Nancy Cherry




All My Biographies Are Lies

It was the year I woke late, missed mornings
out the kitchen window, missed the trail of fog, 
missed the osprey, the shreds of air in his hunting wake.
But I caught the cold-water mornings of stove and sink, 
days of turning around.

It was the year I promised to never regret 
laundry on the basement floor, lamplight
up late, starlings in the attic, the voles,
the relentless call of night frogs.

It was a year of flood and fire. I knew
the bay had saved us, but it was too dark to see.
I accused the moon—full, gibbous, quarter, dark
or turning, but never enough. A fox drowned. 
Trees exploded. Vultures spread their wings to dry.

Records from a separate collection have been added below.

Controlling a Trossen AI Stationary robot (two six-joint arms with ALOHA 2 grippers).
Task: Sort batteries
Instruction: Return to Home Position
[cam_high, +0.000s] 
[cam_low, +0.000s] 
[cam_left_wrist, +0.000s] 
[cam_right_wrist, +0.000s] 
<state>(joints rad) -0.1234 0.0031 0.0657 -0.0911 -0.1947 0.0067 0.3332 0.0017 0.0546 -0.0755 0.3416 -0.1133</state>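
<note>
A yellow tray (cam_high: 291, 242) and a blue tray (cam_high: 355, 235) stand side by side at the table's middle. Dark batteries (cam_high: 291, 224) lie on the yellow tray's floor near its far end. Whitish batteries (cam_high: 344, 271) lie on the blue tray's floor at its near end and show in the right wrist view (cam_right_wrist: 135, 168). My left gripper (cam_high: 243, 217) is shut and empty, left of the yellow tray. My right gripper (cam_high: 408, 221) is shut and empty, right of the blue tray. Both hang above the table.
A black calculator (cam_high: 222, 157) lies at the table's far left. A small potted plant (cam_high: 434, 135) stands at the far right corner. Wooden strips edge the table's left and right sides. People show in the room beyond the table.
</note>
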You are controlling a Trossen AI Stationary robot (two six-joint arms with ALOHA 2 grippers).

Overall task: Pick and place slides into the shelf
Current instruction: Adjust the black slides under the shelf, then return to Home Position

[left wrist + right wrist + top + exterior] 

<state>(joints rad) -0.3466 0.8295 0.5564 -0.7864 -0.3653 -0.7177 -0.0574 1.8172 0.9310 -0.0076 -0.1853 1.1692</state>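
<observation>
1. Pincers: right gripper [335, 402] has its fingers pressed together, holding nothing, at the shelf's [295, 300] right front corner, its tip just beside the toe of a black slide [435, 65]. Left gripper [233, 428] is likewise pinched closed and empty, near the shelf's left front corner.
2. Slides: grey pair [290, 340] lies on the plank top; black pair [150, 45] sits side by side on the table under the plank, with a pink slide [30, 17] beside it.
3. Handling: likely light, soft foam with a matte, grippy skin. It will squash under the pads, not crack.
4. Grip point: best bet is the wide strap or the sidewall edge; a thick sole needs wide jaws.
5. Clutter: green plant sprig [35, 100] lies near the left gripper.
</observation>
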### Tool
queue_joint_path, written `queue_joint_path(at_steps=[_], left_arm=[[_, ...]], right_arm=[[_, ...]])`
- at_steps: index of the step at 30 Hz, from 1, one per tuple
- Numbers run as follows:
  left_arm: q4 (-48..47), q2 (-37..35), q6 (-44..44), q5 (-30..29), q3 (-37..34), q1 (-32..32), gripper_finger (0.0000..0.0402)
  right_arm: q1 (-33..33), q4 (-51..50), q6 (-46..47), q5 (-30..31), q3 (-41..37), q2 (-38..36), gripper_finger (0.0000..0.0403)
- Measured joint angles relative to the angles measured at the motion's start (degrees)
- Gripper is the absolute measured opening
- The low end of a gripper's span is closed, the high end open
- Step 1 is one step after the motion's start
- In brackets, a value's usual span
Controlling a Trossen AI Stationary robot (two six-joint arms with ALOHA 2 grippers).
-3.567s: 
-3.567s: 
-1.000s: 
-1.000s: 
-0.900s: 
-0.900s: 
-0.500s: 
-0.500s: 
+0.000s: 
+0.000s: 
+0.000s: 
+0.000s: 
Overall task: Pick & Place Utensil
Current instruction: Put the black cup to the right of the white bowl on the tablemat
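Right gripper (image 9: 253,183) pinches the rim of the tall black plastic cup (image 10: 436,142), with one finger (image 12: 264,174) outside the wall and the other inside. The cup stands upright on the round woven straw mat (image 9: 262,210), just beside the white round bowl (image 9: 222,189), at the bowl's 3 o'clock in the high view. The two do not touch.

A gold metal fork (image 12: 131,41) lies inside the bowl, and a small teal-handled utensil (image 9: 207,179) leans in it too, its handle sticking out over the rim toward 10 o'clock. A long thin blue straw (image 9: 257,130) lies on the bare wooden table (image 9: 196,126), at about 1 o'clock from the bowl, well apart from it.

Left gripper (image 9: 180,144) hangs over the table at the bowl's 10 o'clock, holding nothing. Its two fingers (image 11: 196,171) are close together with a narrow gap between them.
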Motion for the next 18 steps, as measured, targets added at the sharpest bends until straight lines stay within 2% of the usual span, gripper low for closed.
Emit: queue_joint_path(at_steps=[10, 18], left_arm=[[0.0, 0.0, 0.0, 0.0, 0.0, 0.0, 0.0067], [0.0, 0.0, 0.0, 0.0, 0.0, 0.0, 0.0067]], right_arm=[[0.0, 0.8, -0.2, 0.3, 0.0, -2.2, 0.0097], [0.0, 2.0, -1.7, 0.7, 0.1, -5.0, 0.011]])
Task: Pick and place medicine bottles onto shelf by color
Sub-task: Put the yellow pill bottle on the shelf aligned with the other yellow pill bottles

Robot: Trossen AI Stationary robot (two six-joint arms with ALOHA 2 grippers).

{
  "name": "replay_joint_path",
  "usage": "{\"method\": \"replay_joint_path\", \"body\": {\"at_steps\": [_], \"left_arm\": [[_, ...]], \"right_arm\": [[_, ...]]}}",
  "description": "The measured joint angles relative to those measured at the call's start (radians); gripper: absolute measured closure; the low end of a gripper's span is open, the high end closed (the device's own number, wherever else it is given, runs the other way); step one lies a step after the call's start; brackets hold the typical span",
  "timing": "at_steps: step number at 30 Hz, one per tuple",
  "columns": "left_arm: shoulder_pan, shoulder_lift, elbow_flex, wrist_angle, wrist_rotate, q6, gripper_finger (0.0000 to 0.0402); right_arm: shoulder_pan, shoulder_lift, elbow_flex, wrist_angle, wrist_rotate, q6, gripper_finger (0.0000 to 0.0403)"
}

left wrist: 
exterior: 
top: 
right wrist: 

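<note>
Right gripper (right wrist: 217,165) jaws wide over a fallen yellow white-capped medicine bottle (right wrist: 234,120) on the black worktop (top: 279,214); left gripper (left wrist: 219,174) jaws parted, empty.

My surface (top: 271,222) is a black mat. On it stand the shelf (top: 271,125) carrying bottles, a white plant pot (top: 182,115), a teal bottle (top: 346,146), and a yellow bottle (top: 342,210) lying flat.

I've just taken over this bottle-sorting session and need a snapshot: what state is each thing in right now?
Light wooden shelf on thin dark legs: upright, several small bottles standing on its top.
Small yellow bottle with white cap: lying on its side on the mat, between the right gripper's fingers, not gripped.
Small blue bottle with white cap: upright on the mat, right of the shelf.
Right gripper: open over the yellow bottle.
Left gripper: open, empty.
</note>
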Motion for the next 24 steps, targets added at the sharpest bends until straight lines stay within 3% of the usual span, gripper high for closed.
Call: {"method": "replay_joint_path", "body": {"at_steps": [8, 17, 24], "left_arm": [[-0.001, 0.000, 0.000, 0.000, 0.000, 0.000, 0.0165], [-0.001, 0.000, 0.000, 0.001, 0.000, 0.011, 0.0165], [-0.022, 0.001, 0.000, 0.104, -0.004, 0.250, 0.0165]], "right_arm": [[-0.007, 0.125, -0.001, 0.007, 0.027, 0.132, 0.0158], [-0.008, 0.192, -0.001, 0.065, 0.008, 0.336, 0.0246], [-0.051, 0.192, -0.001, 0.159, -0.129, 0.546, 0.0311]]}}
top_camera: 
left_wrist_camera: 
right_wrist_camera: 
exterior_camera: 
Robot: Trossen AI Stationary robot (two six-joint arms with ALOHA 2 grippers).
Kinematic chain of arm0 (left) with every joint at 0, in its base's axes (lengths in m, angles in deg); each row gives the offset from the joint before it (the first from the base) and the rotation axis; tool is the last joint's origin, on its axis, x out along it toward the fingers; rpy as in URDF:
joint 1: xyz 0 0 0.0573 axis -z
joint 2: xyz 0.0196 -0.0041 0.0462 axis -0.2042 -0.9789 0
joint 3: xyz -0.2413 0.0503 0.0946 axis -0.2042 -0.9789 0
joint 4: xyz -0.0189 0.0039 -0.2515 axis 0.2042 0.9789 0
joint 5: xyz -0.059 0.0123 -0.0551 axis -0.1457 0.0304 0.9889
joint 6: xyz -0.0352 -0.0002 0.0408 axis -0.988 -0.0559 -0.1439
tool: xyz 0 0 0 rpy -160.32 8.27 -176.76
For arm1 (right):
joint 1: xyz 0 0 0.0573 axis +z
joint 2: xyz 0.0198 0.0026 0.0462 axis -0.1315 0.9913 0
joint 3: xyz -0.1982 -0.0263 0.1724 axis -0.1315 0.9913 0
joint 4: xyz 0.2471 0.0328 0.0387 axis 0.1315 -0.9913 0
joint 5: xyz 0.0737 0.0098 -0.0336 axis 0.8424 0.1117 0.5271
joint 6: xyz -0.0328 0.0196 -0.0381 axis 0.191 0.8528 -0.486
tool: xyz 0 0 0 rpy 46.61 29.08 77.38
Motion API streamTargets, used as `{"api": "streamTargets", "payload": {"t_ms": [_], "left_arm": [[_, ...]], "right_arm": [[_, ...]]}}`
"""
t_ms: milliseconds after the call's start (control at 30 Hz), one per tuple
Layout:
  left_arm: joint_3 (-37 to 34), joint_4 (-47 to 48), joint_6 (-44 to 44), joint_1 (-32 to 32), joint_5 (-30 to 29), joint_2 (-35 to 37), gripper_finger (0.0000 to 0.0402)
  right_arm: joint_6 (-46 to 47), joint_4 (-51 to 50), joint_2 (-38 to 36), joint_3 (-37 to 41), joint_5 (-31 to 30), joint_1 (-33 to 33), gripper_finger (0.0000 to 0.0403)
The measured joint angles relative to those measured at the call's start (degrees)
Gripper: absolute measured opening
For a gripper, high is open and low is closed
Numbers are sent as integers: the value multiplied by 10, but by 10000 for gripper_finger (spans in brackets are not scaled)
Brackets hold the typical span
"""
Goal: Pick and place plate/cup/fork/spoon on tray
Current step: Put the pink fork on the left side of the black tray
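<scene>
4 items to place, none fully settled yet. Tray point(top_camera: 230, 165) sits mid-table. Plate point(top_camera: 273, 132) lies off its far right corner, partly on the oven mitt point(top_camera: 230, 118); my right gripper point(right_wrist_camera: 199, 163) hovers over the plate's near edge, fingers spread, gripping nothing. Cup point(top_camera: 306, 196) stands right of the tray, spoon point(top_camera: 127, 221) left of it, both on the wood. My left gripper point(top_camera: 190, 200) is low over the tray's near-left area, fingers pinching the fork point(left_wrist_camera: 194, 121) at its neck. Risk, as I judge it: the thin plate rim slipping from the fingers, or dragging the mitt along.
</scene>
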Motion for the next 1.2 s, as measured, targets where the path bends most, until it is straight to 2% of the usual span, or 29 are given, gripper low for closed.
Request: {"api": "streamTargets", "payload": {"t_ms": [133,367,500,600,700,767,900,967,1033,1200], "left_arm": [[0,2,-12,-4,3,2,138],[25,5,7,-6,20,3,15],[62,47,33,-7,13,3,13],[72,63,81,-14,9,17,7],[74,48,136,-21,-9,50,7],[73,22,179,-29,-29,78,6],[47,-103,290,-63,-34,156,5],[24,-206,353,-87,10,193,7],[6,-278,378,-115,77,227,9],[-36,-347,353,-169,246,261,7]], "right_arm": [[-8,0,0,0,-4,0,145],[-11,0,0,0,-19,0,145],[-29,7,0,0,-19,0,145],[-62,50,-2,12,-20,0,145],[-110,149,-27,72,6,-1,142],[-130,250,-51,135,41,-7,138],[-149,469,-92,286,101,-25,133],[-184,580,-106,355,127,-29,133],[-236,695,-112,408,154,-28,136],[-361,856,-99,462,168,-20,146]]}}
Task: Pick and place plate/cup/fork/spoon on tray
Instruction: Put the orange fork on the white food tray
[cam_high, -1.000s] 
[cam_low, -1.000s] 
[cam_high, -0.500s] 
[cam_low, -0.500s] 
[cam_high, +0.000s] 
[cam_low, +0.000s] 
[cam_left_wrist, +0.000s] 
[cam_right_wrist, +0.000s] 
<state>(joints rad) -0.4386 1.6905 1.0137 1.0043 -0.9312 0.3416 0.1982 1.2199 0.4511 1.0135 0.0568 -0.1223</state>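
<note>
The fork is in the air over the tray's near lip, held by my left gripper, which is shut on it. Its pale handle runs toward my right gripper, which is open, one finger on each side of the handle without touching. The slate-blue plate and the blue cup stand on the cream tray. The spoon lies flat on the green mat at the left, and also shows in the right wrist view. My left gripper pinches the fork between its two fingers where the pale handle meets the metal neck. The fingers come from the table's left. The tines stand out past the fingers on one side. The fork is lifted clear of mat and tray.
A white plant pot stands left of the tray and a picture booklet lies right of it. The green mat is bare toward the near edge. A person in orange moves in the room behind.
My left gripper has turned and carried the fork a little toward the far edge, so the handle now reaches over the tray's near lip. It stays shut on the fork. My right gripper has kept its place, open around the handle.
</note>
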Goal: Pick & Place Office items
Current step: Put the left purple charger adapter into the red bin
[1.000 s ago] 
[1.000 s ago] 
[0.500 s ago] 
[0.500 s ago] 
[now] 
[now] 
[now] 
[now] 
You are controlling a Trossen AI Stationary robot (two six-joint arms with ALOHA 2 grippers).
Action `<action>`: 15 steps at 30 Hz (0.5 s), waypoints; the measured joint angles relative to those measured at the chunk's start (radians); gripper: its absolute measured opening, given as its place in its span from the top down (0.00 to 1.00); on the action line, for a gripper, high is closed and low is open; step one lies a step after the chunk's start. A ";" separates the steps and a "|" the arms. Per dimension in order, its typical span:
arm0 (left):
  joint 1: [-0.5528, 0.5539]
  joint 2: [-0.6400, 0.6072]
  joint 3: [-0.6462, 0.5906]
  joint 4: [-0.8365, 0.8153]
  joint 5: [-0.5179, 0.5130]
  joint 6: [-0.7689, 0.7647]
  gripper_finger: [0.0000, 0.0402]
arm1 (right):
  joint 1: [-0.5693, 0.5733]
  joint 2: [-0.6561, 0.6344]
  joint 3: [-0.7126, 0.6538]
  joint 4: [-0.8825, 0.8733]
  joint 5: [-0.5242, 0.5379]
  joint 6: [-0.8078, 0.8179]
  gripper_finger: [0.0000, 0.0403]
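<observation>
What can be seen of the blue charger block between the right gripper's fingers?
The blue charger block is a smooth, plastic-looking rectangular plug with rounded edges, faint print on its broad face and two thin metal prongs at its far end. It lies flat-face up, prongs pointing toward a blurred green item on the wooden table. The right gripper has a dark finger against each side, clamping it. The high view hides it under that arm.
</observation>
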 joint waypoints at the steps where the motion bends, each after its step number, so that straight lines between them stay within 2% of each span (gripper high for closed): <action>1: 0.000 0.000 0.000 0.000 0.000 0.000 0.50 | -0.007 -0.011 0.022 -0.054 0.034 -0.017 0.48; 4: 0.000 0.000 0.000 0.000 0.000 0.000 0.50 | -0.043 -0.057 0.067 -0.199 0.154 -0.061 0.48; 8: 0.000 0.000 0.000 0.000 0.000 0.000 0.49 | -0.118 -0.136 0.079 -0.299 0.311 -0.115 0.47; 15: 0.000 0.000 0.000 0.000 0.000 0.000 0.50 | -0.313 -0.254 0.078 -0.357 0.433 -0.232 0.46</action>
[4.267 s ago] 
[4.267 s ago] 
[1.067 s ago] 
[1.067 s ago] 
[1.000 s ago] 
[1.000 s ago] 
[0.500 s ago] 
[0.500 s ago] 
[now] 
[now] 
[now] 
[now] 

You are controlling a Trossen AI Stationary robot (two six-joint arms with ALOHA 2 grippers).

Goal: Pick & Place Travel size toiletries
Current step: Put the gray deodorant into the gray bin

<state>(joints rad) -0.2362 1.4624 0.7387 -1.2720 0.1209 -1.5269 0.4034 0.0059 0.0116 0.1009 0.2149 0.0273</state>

It was a year of smoke-filled corners as rain ran up the hills. 
I might say "He did this, he did that, he forgot my name
in the night." But his heart bloomed every morning and 
I missed that. He couldn't hear the bats, but he knew all their names. 
Fields of wild radish understood better than I. 

This morning, a breath of white through the window. 
Broken bird calls. Someone's kindness alight in the trees.
Day unwinds in the open box—a ballerina turning 
in her pinked room, dance of the incomplete song. 
And one bird tells his story of the grocery cart 
with the squeaky wheel calling up the aisles.